В понедельник утром, сразу после обхода, в дверях палаты появился массивный мужчина с задорно-мальчишеским выражением на толстом, полувековой давности лице, огляделся, поздоровался и проследовал к незанятой кровати. Вскоре новенького зашла осмотреть Мария Викторовна, и стало известно, что больного зовут Михаилом Колобовым, что он уже месяц лечился от пневмонии амбулаторно, однако снимки оставались неважными, и его решили положить в стационар.
— А раньше о чем думали? — пробормотала доктор, то ли спрашивая самого Колобова, то ли критикуя врачей, не уложивших сразу человека с такими снимками. — Сейчас снимки получше, конечно, но вы бы уже выписались, если бы месяц назад легли. Как себя чувствуете?
— Хорошо, — ответил Михаил, и было видно, что он говорит правду. — А обед скоро? — спросил он, когда Мария Викторовна ушла.
— А у тебя тарелка с ложкой есть? — осведомился Саша Карпов.
— Нет.
— Значит, и обеда тебе не положено, — заключил не без ехидства бородатый Саша.
— Ничего себе! — изумился новенький с таким простодушием, что остальные трое дружно рассмеялись.
— Демократия!.. — саркастически произнес Карпов.
— Вот и… — согласно выматерился Иванов, употребив вертикальное словечко, похожее на выхлоп стартующей космической ракеты.
Неделя вторая
— Все как люди, а мы — как хрен на блюде! — смачно изрек Саша Карпов, чуть помедлил и брезгливо выдохнул: — Эх, демократия!..
Реплика его относилась, вероятно, к новостям, хриплоголосо сообщаемым по радио.
Простуженный радиоприемник появился в палате двумя днями раньше, одновременно с Михаилом Колобовым, и был для Карпова настоящим подарком, поскольку давал еще один повод поговорить о политике. Бородатый Саша любил такие разговоры, как любят есть вяжущие костистые, маломякотные ягоды черемухи, находя странное удовольствие в мучительной судорожной оскомине.
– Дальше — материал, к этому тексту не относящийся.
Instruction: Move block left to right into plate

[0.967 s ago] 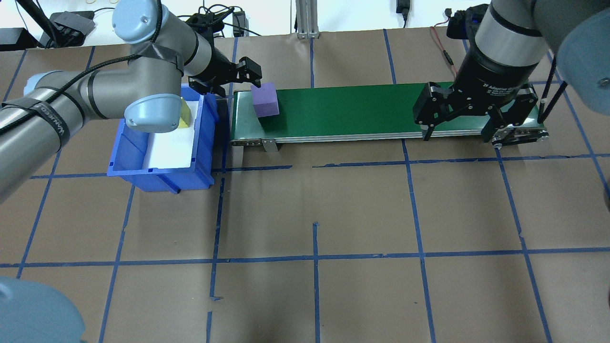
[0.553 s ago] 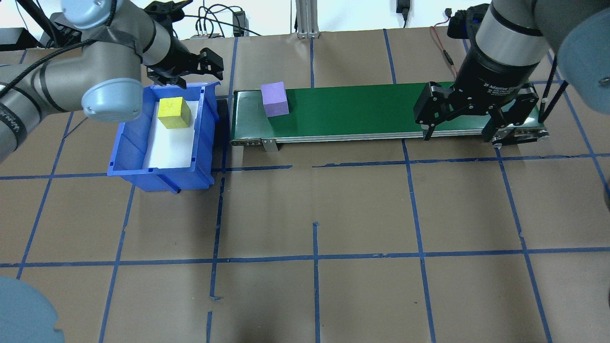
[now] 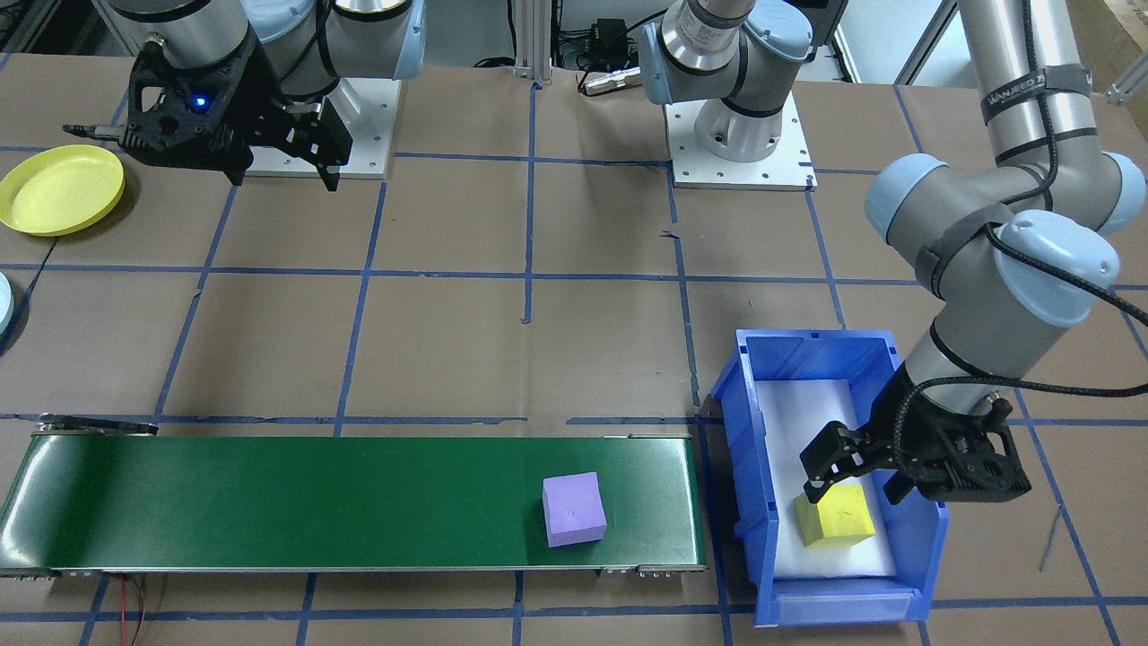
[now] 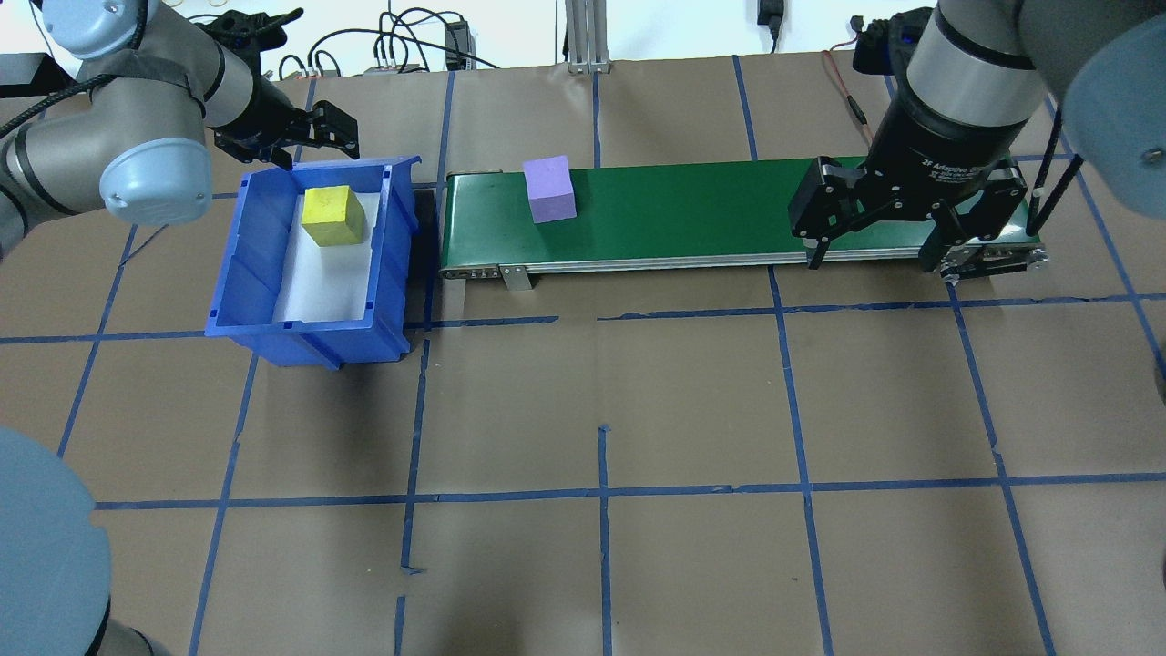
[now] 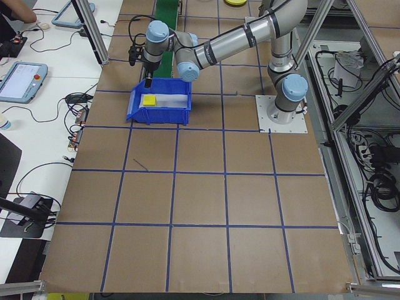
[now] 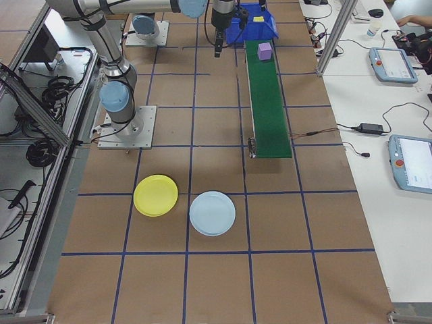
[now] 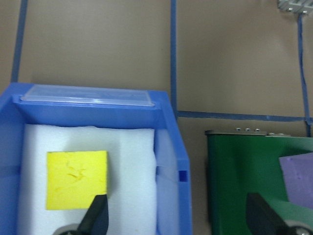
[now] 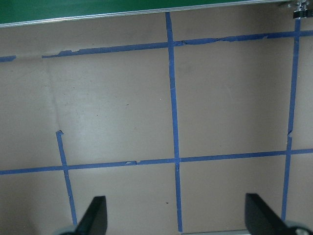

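Brown-papered table (image 4: 601,401): purple block (image 4: 550,189) rides green conveyor (image 4: 692,214) at upper left, well apart from right gripper (image 4: 873,257), fingers spread, empty. Left gripper (image 3: 856,484) hangs spread above yellow block (image 3: 836,518) in blue bin (image 3: 762,502); plate (image 3: 58,189) upper left.

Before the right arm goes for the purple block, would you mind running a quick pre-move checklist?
1. Purple block upright on belt: ok.
2. Right gripper open, empty: ok.
3. Left gripper open, clear of purple block: ok.
4. Yellow plate empty: ok.
5. Block within right gripper's reach: not ok, it sits at the belt's far end.
6. Belt running: cannot tell.
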Tool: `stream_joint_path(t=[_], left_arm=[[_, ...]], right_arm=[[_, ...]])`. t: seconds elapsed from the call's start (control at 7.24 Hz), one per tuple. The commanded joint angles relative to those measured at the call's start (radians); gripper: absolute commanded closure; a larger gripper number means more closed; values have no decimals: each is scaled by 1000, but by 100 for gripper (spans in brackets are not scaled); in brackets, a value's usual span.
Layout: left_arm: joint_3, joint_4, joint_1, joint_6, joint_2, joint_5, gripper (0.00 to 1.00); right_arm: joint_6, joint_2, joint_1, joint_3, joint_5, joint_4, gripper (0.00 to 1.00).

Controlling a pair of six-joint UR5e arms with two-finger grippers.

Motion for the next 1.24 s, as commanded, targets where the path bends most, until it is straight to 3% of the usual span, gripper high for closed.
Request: stream_joint_path(t=[0.0, 0.41, 0.55, 0.69, 0.97, 1.11], left_arm=[[50, 3, 8, -7, -95, 2, 0], [58, 6, 9, 3, -119, 19, 0], [50, 6, 9, 3, -131, 83, 0], [43, 6, 9, 3, -132, 86, 0], [33, 6, 9, 3, -137, 86, 0], [30, 9, 9, 2, -152, 85, 0]], right_arm=[[-1, 0, 1, 0, -1, 0, 0], [0, -4, 7, 8, -2, 9, 0], [-17, 0, -4, 11, -45, 8, 0], [-47, 3, -10, 3, -86, -4, 0], [-69, 14, -24, 3, -84, -131, 0], [-81, 17, -34, 3, -96, -133, 0]])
От политических разговоров набивалась не ротовая оскомина, а сердечная: душа застывала, судорожно вывернутая, будто язык после изрядного количества черемушных горстей, но хотя Карпов и жаловался Марии Викторовне, что никак не вздохнуть полной грудью, никак, — по случаю и без случая восклицал:
— Эх, демократия!..
До недавнего времени ему не везло с собеседниками: Женю Гаврилова волновали только воспоминания о прошлом, с социализмом не связанные, и «говорунчик»; Коля Иванов охотно поддакивал, но навряд ли понимал Сашу, разговор поддержать не мог, а если и пытался, то кричал что-то о родной свиноферме, да так громогласно, что Карпов морщился и старался его утихомирить; Павел Слегин поначалу был так плох, что даже попа позвал, тут уж не до политики, а в последние дни, хоть и полегчало ему, молчал, но вроде бы с интересом слушал Сашины рассуждения. И лишь с Михаилом Колобовым можно было, как оказалось, поговорить о «положении дел в стране» — всласть, до душевной оскомины.
— Эх, демократия!.. — брезгливо отозвался клинобородый Саша Карпов на какое-то сообщение хриплоголосого колобовского радиоприемника.
— Да ладно тебе, дядь Саш, — миротворчески молвил Михаил. — И раньше вертолеты падали, нам просто не говорили.